Do Brands Still Need Websites? Yes, They Do

March 27, 2016

For media brands in 2016, it seems that the hip thing to do is ditch your website.

BuzzFeed set the tone this month, when, during a keynote at South by Southwest Interactive, BuzzFeed unveiled Swarm, an ad format that lets advertisers run campaigns across BuzzFeed’s websites and social platforms, including Vine, YouTube, Snapchat Discover, Instagram, and Facebook. The ad product in effect makes BuzzFeed a syndicator of content rather than a traditional publisher.

Another recent example is Clique Media Group, which introduced Obsessee, a new brand aimed at Generation Z young women that can be found on many of those social platforms, as well as Periscope.
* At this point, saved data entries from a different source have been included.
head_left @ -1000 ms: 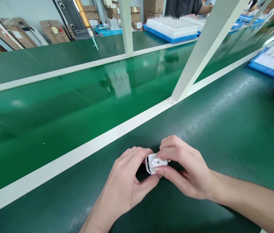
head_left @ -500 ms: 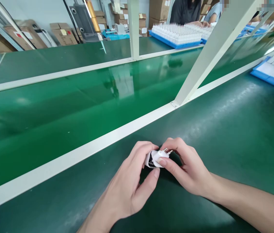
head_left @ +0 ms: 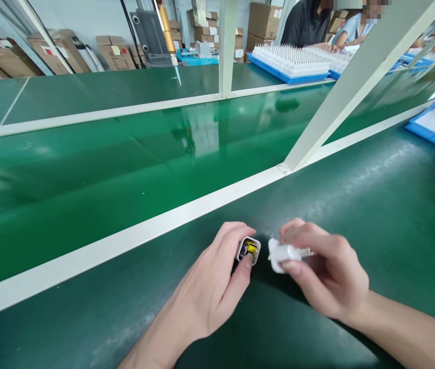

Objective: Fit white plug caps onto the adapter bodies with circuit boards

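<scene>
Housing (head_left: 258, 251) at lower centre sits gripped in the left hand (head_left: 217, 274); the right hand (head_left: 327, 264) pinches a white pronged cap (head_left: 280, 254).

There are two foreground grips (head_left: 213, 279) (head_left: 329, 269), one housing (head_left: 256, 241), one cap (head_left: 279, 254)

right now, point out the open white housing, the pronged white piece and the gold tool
White housing (head_left: 258, 250): head view, right rim
Pronged white piece (head_left: 284, 252): head view, white body
Gold tool (head_left: 167, 32): head view, gold barrel
</scene>
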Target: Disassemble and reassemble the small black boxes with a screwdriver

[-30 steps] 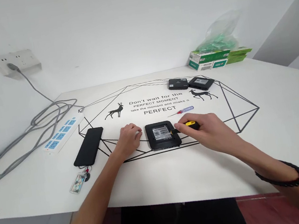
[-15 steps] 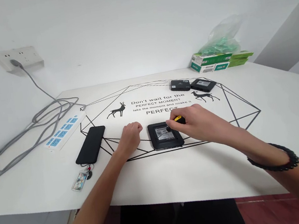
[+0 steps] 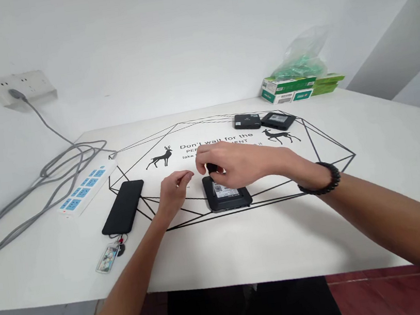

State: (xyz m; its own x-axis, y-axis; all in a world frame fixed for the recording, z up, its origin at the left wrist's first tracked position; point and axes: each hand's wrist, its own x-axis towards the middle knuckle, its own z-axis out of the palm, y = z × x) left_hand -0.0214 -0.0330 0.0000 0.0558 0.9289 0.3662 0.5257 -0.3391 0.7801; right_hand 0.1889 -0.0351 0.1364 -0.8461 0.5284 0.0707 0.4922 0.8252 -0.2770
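Note:
A flat black box (image 3: pixel 229 202), probably an electronic device, lies on the table with a white label on its upper face. Over its far left part, my right hand (image 3: pixel 230 162) is closed around a screwdriver (image 3: pixel 212 167), whose dark handle shows between the fingers. The hand covers the box's far edge and part of the label. Just left of the box, my left hand (image 3: pixel 174 189) rests near the tabletop with thumb and forefinger pinched together. Whatever those fingers hold, if anything, is too small to make out.
Two similar black boxes, one plain (image 3: pixel 247 121) and one labelled (image 3: pixel 279 120), lie farther back. Green-and-white cartons (image 3: pixel 289 87) with a plastic bag (image 3: pixel 301 58) stand by the wall. Left are a phone (image 3: pixel 123 207) with a key tag (image 3: pixel 107 258), a power strip (image 3: pixel 88 187) and grey cable (image 3: pixel 51 169).
My right hand has moved left with the screwdriver, from the box's right side to its far left part, and the tool is now more upright. My left thumb and forefinger have turned into clearer view.

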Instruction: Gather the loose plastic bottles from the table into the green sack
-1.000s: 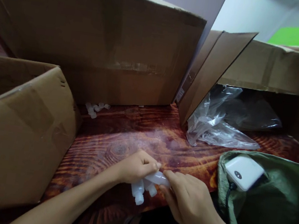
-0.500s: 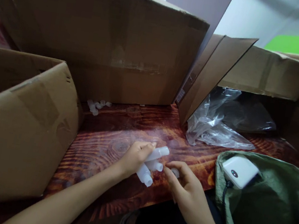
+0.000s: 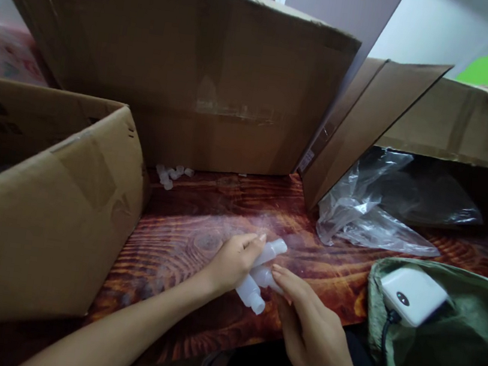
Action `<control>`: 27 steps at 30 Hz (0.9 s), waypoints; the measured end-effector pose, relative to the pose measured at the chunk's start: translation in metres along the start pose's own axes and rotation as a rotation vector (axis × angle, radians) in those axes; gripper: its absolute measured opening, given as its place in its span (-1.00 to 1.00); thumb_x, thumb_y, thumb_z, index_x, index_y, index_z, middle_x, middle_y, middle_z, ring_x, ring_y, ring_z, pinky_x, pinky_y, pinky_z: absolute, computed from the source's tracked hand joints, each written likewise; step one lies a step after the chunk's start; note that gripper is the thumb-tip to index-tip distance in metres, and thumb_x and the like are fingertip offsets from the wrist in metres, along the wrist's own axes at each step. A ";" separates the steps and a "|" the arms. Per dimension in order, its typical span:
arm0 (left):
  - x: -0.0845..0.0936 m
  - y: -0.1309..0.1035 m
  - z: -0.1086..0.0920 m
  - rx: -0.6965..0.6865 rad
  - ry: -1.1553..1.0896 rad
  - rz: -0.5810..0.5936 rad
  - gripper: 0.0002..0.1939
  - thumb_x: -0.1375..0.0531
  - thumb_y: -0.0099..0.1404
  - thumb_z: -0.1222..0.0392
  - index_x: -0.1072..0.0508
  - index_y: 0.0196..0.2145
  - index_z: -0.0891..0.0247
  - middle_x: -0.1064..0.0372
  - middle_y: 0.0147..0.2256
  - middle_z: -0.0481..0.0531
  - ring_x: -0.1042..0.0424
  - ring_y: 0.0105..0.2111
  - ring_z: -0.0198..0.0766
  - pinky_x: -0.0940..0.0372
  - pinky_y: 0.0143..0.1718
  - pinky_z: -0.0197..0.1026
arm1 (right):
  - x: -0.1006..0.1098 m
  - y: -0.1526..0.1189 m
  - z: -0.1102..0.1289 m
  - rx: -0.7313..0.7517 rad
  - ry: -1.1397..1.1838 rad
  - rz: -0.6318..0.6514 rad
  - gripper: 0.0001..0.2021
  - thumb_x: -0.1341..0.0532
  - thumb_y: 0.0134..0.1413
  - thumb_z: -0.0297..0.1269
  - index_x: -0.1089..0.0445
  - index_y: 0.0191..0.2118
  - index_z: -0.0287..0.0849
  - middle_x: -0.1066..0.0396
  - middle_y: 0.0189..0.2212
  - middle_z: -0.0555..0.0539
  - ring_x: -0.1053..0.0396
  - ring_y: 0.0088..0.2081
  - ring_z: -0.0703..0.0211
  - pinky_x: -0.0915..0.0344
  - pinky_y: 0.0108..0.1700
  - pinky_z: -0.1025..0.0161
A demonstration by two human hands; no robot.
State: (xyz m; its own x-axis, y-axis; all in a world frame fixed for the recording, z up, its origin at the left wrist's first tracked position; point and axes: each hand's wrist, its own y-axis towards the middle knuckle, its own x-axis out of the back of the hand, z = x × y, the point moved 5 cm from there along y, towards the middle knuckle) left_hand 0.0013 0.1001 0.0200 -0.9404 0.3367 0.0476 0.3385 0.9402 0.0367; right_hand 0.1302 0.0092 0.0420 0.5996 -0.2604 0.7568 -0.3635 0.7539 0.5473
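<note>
My left hand is closed around several translucent white plastic bottles above the wooden table. Their necks point right; the upper one has a cap on its end and the lowest shows a bare neck. The fingertips of my right hand pinch at the neck end of the middle bottle, where a small translucent cap seems to sit, partly hidden by the fingers. Several small white caps lie at the back of the table, against a large cardboard box.
An open cardboard box stands at left, a large one behind. Crumpled clear plastic lies at right beside a cardboard flap. A white device with a cable rests on green fabric at lower right.
My right hand has brought the small cap from beside its fingers to the middle bottle's neck. The view has shifted slightly, so the surroundings sit further right.
</note>
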 end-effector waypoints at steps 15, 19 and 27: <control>-0.005 -0.003 -0.001 0.005 0.057 0.063 -0.53 0.00 0.30 -0.17 -0.20 -0.56 0.25 -0.13 -0.57 -0.05 -0.11 -0.56 -0.35 0.02 -0.51 -0.25 | 0.018 0.003 -0.008 0.128 -0.296 0.245 -0.59 0.04 0.34 -0.02 -0.25 0.09 -0.20 -0.43 -0.37 -0.07 -0.46 -0.45 0.14 -0.32 -0.47 0.25; -0.008 -0.003 0.004 0.102 -0.067 0.121 -0.54 -0.03 0.27 -0.21 -0.22 -0.51 0.26 -0.14 -0.56 -0.05 -0.13 -0.59 -0.37 0.01 -0.54 -0.27 | 0.022 0.001 -0.011 0.088 -0.333 0.304 -0.65 0.01 0.34 -0.07 -0.25 0.08 -0.15 -0.42 -0.28 -0.10 -0.45 -0.43 0.14 -0.31 -0.48 0.25; -0.004 0.001 0.001 0.022 0.037 0.053 -0.54 0.03 0.31 -0.16 -0.21 -0.55 0.27 -0.10 -0.56 -0.06 -0.06 -0.56 -0.39 0.03 -0.54 -0.28 | -0.005 0.011 0.002 0.045 -0.260 0.096 -0.83 0.02 0.33 -0.29 -0.25 -0.12 -0.22 -0.36 -0.40 -0.10 -0.36 -0.51 0.12 -0.21 -0.52 0.24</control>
State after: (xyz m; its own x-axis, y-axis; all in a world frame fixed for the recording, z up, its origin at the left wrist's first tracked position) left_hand 0.0055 0.0992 0.0193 -0.9191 0.3845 0.0858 0.3868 0.9221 0.0108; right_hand 0.1219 0.0181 0.0450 0.3600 -0.3390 0.8692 -0.4445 0.7568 0.4793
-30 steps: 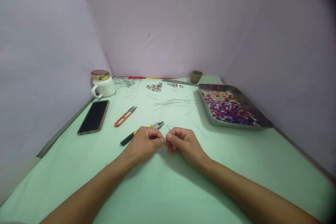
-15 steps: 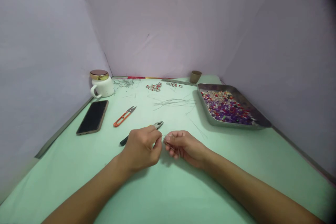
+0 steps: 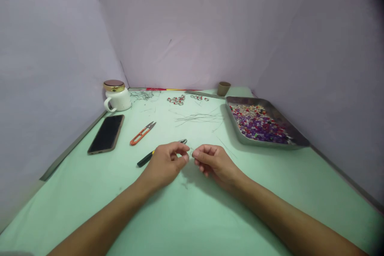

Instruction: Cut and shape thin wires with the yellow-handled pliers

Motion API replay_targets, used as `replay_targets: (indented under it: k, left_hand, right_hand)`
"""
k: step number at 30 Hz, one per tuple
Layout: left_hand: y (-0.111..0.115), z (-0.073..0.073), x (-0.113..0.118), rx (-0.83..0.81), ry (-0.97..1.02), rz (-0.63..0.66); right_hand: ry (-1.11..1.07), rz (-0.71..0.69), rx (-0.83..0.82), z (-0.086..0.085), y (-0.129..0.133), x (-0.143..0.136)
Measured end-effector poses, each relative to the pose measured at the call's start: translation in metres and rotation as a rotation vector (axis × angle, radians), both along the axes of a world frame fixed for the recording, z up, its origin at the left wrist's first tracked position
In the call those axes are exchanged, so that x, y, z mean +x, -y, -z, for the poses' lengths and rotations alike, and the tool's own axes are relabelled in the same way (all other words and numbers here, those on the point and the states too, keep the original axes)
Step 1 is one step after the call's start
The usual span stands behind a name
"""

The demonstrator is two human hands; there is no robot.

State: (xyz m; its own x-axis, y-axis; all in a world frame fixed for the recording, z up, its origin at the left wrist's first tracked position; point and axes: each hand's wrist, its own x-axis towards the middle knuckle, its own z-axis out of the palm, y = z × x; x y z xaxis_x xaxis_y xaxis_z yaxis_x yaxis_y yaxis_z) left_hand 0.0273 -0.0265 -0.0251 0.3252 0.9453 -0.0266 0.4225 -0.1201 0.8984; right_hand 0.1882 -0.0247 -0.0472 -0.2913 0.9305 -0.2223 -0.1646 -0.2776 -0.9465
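My left hand [image 3: 168,164] is over the pliers [image 3: 146,159], its thumb and forefinger slightly apart beside a small loop of thin wire [image 3: 191,151]. My right hand [image 3: 216,164] pinches that wire between thumb and forefinger, the other fingers curled below. The pliers have a black and yellow handle; their metal jaws show just beyond my left fingers. Whether my left fingertips touch the wire is too small to tell.
Orange snips [image 3: 141,135], a phone [image 3: 106,134] and a lidded white mug [image 3: 118,99] stand left. Loose wires [image 3: 199,117] and red-and-clear beaded pieces [image 3: 176,99] lie farther back. At right is a metal tray [image 3: 270,143] of beads, near a small brown cup [image 3: 223,89].
My left thumb and forefinger have parted and both hands have risen slightly. A small wire loop now shows between them, and more of the pliers' handle is visible.
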Motion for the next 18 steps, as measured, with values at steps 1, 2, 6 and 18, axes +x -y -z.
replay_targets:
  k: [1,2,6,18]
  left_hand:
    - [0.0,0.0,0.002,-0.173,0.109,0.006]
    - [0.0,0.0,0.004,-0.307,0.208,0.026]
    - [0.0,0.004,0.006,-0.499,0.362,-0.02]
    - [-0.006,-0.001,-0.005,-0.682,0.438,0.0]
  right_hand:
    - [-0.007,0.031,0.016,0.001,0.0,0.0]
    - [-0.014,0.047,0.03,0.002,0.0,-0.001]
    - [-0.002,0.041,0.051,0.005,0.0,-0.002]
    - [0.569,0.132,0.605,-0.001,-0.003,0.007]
Katherine Power, Clique Media Group’s co-founder and chief executive, said that she believed, “at a certain point as publishers we will largely be distributed content on social media platforms rather than on our own domain.”

Should brands take the hint, scuttle their branded URLs and embrace a distributed format? It makes sense to adopt strategies to increase share voice, but there are some key issues with the approach:

1. Social Media Networks Are a Shaky Foundation.

It should be noted that anti-homepage sentiment is hardly new. Way back in 2010, Pete Blackshaw, now the head of digital and social media for Nestle, was asking “Do brand websites still matter?”

What did matter back then? Facebook. The thinking at the time was that, since your target audience spent so much time on Facebook anyway, why try to lure them away to your branded site?

This held true until at least 2012, when one study showed that about 50% of consumers thought that a brand’s Facebook page was more useful than their actual website.

Shortly after, Facebook became less important for brands. The company tweaked its News Feed algorithm so that fewer organic posts showed up. As more older users piled on, Facebook became less hip. Now, mobile takes up the majority of users’ time. Meanwhile, other social media networks have risen to prominence, like Snapchat and Instagram, which have become “must haves” for many brands.

While BuzzFeed’s social-focused strategy will increase its share of voice, it’s not a winning strategy for brands. As past history has shown, social networks are fickle. They may be hot one year and cold the next.

2. It’s Better to Own Rather Than Rent Data.

A bigger issue is data. If you build a huge network of fans on Facebook, then Facebook owns the data about your fans, not you. If you can persuade those fans to come to your site, however, you alone will own that valuable data.

Marketers are just waking up to the importance of harvesting their own data. Just 24% of marketers currently manage their own data platform, according to a December 2015 CMO survey by SocialCode. By distributing your customer outreach on social media sites, you are giving up the opportunity to cultivate first-party data.

Employing such data allows for better targeting of your content. If you identify your likely audience, for instance, your would-be viral video has a better chance of catching fire than it would if you relied on third parties like Facebook, Google and their disparate data.

3. Context is King.

With social networks, there is a constant risk that your content will show up on a feed next to material that has no contextual link to your brand. Your content has just as much a chance of appearing next to a TED Talk as a cat video, and viewers’ associations with your brand can vary widely as a result.

Additionally, social networks are still not inherently conducive to branded content. Users use Facebook to connect with their friends and family. When users are focused on their friends’ and families’ status updates and photos, editorial content will always struggle for engagement.

You have a better chance of controlling the conversation around your content by supplementing it on your own web page. That way, you can cultivate an audience that will be more receptive to your content.

A False Choice

What makes sense about BuzzFeed’s approach is their intention to increase their share voice. The mistake is the idea that you need to rely on social networking sites to do it.

Ultimately, the decision to forego a website is based on a false choice. Social engagement can be achieved by optimizing for share rates on your own web site or on contextually relevant sites on the open web, where brands also have the benefit of consistency, context and control of data.